Fresh Asparagus [iStockphoto]

Asparagus is a perennial vegetable that is gaining popularity in Kenya due to its nutritious and medicinal benefits. Being a perennial plant means you can harvest for many years without replanting. Growing asparagus requires some patience, as it typically takes a couple of years for the plants to become established before you can start harvesting a significant crop.

Depending on growth and climatic factors, you can harvest asparagus from the same plant for 15 to 20 years and in some cases up to 30 years. Daniel Kinyanjui, a farmer from Molo says varieties found in Kenya are Mary Washington, Jersey Giant F1 and Jersey King F1. He gives a step-by-step guide to farming asparagus.

Choose a suitable location: Asparagus plants thrive in well-drained soil with plenty of sunlight. Select a spot in your garden that receives full sun and has soil that drains well.

Prepare the soil: Asparagus prefers soil that is slightly acidic to neutral (pH 6.0 to 7.0). Before planting, amend the soil with plenty of organic matter, such as compost or well-rotted manure, to improve fertility and drainage.

Planting: Asparagus is typically grown from crowns (one-year-old asparagus plants) rather than seeds.  “If you are looking for seeds visit Continental seeds, they get them from the US, and,” he said. Plant the crowns as soon as the soil can be worked. Dig trenches about eight to 10 inches deep and 12 to 18 inches wide.  “Space the crowns about 12-18 inches apart within the trench, and cover them with about two inches of soil. As the plants grow, gradually fill in the trench until it is level with the surrounding soil,” says Kinyanjui.

Watering: Keep the soil consistently moist, especially during the first growing season. Apply a layer of organic mulch, such as straw or shredded leaves, around the asparagus plants to help retain moisture, suppress weeds, and moderate soil temperature. Asparagus is a heavy feeder and benefits from regular fertilization. Before the spears emerge, apply a balanced fertilizer according to the package instructions. Additionally, side-dress the plants with compost or well-rotted manure during the growing season.
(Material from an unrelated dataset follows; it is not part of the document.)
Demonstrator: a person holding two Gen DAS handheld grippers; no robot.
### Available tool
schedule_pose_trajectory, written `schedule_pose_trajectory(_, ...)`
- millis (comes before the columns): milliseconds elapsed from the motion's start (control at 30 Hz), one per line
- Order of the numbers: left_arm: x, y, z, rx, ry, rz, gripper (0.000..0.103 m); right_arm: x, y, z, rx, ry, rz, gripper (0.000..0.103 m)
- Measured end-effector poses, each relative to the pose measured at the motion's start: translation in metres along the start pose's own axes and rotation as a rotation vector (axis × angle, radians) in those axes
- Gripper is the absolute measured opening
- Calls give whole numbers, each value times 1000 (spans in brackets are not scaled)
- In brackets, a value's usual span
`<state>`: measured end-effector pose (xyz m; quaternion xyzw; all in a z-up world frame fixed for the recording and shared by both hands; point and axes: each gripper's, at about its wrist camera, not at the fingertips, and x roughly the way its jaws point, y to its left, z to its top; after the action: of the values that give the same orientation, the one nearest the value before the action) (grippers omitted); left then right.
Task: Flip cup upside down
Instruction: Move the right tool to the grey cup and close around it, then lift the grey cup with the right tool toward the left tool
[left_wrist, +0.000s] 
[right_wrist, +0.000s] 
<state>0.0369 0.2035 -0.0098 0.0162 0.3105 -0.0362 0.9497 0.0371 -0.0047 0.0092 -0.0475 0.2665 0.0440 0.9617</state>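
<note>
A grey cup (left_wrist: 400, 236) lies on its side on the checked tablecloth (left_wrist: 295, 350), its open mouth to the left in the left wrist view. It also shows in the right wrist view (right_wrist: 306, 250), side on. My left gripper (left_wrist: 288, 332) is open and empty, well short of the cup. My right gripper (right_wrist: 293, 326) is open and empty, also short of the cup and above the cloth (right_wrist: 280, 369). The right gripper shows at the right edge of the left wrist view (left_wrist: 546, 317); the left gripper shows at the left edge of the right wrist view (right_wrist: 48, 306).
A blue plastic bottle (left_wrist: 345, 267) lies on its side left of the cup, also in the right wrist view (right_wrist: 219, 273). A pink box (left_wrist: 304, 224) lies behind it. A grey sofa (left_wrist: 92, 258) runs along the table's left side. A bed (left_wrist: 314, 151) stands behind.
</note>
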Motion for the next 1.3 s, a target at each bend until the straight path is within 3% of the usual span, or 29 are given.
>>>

Pest and disease management: Keep an eye out for common pests and diseases that can affect asparagus, such as asparagus beetles and fungal diseases. Practise good garden hygiene and promptly remove any affected plants or debris to prevent the spread of pests and diseases.

Harvesting: Avoid harvesting any spears during the first year to allow the plants to establish a strong root system. In the second year, you can harvest spears for about two to three weeks, and in subsequent years, you can extend the harvest period to six to eight weeks.

Maintenance: After the last harvest of the season, allow the remaining spears to grow and leaf out. These fern-like foliage will photosynthesize and provide energy to the roots for next year's crop. 

Market: Asparagus is mainly grown for export and to a small extent for local consumption. Depending on quality and availability, asparagus retails at Sh300 to Sh1,000 per kilogramme.